We use proprietary and third party's cookies to improve your experience and our services, identifying your Internet Browsing preferences on our website; develop analytic activities and display advertising based on your preferences. If you keep browsing, you accept its use. You can get more information on our Cookie Policy
Cookies Policy
FIWARE.OpenSpecification.Data.SemanticAnnotation - FIWARE Forge Wiki

FIWARE.OpenSpecification.Data.SemanticAnnotation

From FIWARE Forge Wiki

Jump to: navigation, search
Name FIWARE.OpenSpecification.Data.SemanticAnnotation
Chapter Data/Context Management,
Catalogue-Link to Implementation [ <N/A>]
Owner Telecom Italia, Mondin Fabio Luciano


Contents

Preface

Within this document you find a self-contained open specification of a FIWARE generic enabler, please consult as well the FIWARE Product Vision, the website on http://www.fiware.org and similar pages in order to understand the complete context of the FIWARE platform.


FIWARE WIKI editorial remark:
This page corresponds to Release 3 of FIWARE. The latest version associated to the latest Release is linked from FIWARE Architecture

Copyright

Legal Notice

Please check the following FI-WARE Open Specification Legal Notice (essential patents license) to understand the rights to use these specifications.

Overview

The principle standing behind Semantic Web is to evolve the "link" concept from an unspecified element describing the relationship between two elements into a "named relationship". This should clarify which is(are) the relationship(s) between those elements.

That is the main reason why RDF (Resource Description Framework), the language of Linked Open Data was invented. RDF is based on Triples, in the form of<SUBJECT><PREDICATE><OBJECT>.


The Subject is a URI, identifying uniquely a particular resource to be described, while the predicate (and sometimes the object) can describe objects and their relationships. The Semantic Annotator is basically a tool which tries to identify important entities (places,persons,organizations) and associate them a text and describe them with Linked Open Data.


This GE provides a general-purpose text analyzer to identify and disambiguate LOD (Linked Open Data) resources related to the entities in the text.
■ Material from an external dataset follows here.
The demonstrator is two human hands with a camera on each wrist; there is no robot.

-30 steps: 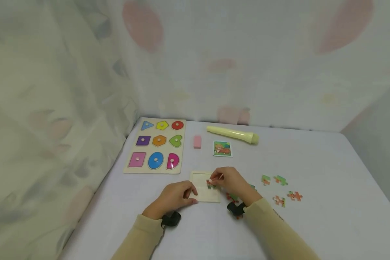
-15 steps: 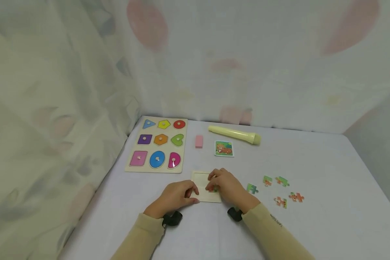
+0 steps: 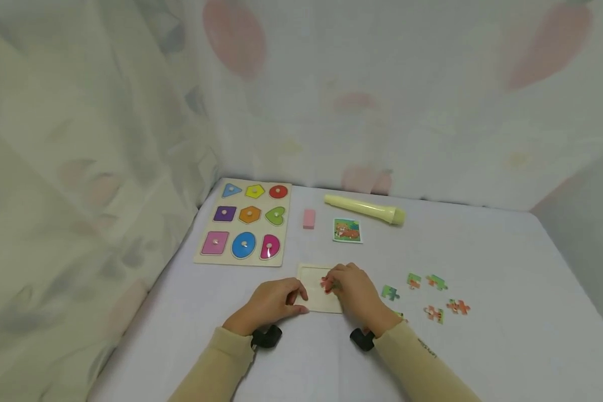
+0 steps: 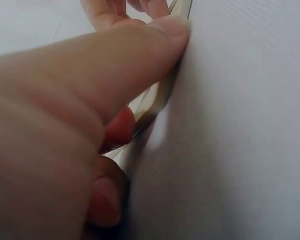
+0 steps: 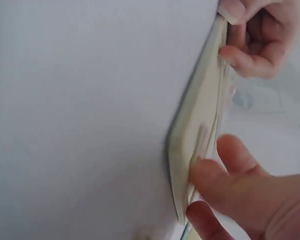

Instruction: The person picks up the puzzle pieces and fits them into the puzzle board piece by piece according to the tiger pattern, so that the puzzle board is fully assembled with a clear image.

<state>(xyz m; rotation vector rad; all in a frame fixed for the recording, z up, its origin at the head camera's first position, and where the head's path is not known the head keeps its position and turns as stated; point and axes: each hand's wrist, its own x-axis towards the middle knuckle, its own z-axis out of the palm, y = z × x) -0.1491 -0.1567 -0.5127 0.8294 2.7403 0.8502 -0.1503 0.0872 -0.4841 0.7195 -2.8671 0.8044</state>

It is built following a modular approach to optimize and distribute text processing & LOD sources (plug-in). Also it allows RDF triple generation that easily links to LOD resources.
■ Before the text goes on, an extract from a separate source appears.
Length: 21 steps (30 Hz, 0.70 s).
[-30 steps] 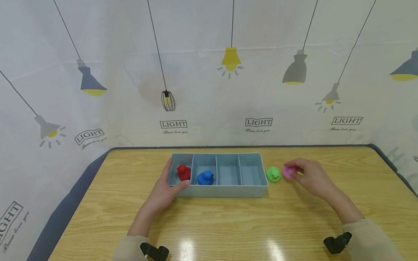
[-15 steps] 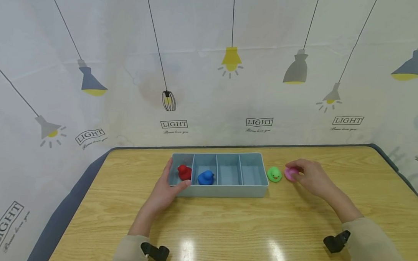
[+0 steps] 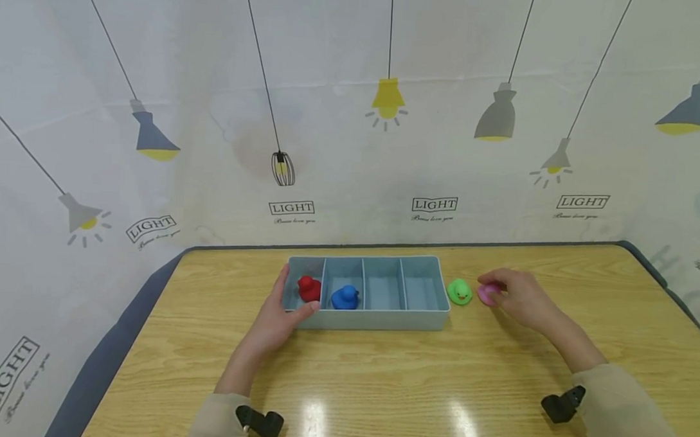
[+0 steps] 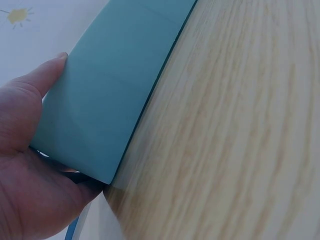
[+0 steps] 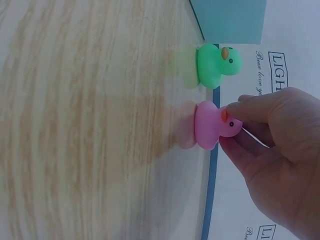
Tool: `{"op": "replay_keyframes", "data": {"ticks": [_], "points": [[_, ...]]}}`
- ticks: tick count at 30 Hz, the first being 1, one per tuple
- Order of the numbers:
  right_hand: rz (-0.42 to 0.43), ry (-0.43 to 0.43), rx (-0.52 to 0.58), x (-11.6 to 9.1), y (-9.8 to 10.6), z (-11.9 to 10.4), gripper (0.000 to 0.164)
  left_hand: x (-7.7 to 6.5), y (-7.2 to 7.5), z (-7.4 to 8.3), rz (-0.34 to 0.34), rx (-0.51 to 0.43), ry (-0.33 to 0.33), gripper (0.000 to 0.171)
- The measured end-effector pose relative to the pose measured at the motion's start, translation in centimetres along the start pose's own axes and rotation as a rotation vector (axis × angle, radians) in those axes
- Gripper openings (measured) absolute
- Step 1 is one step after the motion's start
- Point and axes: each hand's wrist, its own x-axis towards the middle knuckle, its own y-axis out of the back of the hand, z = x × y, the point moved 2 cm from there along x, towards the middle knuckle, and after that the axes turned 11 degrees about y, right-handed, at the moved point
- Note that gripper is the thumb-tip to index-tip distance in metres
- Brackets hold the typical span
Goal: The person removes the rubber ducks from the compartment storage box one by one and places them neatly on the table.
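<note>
My left hand (image 3: 277, 319) grips the left end of a pale blue box (image 3: 381, 320) with a row of compartments. Its thumb lies on the front rim, and the fingers go round the end wall. A red rubber duck (image 3: 309, 289) sits in the leftmost compartment and a blue rubber duck (image 3: 345, 298) in the one beside it. To the right of the box, my right hand (image 3: 523, 298) pinches the head of a pink rubber duck (image 5: 207, 125) between thumb and fingers, its base at the tabletop. A green rubber duck (image 5: 210, 65) stands between the box and the pink duck.
The wooden table (image 3: 379, 387) ends at a dark blue edge in front of a white backdrop (image 3: 341, 147) printed with lamps. Each wrist wears a small black camera, such as the left one (image 3: 260, 422).
The pink duck and my right hand have come down and shifted slightly right. My left hand keeps its grip on the box, which stays in place.
</note>
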Motion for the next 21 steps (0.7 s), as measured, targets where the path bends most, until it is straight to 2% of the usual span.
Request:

The main conceptual idea of the Semantic Annotation GE is shown in the Figure below.

Conceptual Model of Semantic Annotation GE


Target usage

This GE may be used in the augmenting of content (news, books, etc.) with additional information and links to LOD. It provides filtering and search based on LOD resources used as categories/tags.
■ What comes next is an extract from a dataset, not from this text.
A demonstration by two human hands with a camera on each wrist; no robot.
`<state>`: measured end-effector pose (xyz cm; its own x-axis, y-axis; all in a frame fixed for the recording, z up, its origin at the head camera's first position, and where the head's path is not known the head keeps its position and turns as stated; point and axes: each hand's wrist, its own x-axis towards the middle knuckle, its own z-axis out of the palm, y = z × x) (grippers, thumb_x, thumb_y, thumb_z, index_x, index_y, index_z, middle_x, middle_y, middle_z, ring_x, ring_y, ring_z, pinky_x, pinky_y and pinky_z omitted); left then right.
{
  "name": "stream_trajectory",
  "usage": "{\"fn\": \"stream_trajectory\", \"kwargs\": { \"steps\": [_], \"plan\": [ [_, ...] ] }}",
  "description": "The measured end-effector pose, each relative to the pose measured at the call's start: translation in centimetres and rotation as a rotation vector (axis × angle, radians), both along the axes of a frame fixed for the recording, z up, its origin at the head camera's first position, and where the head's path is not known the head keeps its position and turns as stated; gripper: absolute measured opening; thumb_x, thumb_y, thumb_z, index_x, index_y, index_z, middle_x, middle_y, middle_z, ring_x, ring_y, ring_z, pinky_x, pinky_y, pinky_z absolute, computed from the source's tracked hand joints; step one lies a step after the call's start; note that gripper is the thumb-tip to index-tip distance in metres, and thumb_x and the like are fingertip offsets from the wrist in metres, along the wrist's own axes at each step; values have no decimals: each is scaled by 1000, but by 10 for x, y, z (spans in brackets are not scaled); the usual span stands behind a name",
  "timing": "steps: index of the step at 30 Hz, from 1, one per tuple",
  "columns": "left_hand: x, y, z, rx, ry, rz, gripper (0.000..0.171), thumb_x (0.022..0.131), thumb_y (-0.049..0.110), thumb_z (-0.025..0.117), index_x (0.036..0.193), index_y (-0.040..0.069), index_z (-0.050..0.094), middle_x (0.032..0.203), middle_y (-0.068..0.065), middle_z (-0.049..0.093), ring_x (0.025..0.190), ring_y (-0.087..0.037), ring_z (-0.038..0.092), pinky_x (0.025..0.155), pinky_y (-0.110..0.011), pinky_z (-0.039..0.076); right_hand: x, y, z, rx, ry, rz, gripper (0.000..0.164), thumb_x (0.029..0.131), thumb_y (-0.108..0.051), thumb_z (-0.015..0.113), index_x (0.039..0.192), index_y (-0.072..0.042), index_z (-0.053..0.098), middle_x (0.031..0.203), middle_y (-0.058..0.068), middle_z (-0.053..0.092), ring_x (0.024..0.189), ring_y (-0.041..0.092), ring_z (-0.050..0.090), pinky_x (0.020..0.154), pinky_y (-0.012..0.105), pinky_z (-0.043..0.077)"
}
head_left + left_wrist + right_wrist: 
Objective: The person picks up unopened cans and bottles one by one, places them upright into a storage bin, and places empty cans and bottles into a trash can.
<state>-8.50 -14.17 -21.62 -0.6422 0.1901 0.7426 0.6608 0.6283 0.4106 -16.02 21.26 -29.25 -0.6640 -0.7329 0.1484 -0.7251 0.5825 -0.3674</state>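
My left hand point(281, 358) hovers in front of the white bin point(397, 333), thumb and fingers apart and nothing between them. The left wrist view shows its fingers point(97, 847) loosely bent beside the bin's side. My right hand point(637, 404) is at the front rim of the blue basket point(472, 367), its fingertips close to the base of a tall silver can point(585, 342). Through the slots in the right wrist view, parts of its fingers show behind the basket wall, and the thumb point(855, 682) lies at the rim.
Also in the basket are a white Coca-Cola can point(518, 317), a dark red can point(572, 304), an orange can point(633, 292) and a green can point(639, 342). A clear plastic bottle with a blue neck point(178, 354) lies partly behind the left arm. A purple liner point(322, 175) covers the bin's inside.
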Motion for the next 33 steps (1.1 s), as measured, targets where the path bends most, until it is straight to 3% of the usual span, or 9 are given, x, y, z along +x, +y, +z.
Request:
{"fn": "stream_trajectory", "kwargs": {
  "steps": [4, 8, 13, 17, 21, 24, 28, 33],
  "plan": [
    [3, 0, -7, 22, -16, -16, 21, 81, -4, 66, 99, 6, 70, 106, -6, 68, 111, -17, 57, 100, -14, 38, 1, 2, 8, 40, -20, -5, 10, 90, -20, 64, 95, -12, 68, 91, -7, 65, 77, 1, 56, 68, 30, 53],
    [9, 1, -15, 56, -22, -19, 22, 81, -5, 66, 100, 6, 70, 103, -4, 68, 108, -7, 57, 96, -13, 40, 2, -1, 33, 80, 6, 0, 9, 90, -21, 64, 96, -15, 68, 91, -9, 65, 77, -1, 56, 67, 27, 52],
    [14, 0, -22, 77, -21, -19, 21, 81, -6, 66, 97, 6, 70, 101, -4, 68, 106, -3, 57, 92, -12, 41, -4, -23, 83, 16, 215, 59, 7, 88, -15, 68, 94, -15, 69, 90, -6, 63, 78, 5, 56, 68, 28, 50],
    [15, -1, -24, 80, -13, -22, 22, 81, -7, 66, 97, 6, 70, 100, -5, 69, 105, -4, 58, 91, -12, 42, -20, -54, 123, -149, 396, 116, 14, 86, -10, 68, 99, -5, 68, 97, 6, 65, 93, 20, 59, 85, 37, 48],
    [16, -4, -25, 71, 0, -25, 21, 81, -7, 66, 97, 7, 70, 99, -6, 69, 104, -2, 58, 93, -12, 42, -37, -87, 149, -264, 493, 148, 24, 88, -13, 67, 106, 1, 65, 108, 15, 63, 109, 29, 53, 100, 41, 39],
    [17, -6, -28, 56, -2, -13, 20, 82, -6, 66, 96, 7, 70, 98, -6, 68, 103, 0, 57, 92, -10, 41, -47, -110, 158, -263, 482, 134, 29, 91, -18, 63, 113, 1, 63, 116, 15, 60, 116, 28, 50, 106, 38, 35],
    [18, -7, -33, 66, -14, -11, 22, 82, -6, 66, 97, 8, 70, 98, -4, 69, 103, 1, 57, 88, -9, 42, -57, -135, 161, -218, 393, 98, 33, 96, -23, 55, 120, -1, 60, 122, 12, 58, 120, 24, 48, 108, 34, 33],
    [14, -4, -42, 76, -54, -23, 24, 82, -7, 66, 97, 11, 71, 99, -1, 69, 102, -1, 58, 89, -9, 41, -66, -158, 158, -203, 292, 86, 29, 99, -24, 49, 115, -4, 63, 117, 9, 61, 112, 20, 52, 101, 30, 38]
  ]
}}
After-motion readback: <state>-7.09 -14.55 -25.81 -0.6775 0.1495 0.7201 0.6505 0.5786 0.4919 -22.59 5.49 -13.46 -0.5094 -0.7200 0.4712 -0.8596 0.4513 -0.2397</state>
Target users are all stakeholders that want to enrich textual data (tags or text) with meaningful and external content.

In the media era of the web, much content is text-based or partially contains text, either as media itself or as metadata (e.g. title, description, tags, etc.). Such text is typically used for searching and classifying content, either through folksonomies (tag-based search), predefined categories, or through full-text based queries. To limit information overload with meaningless results there is a clear need to assist this searching process with semantic knowledge, thus helping in clarifying the intention of the user. This knowledge can be further exploited not only to provide the requested content, but also to enrich results with, additional , yet meaningful content, which can further satisfy the user needs.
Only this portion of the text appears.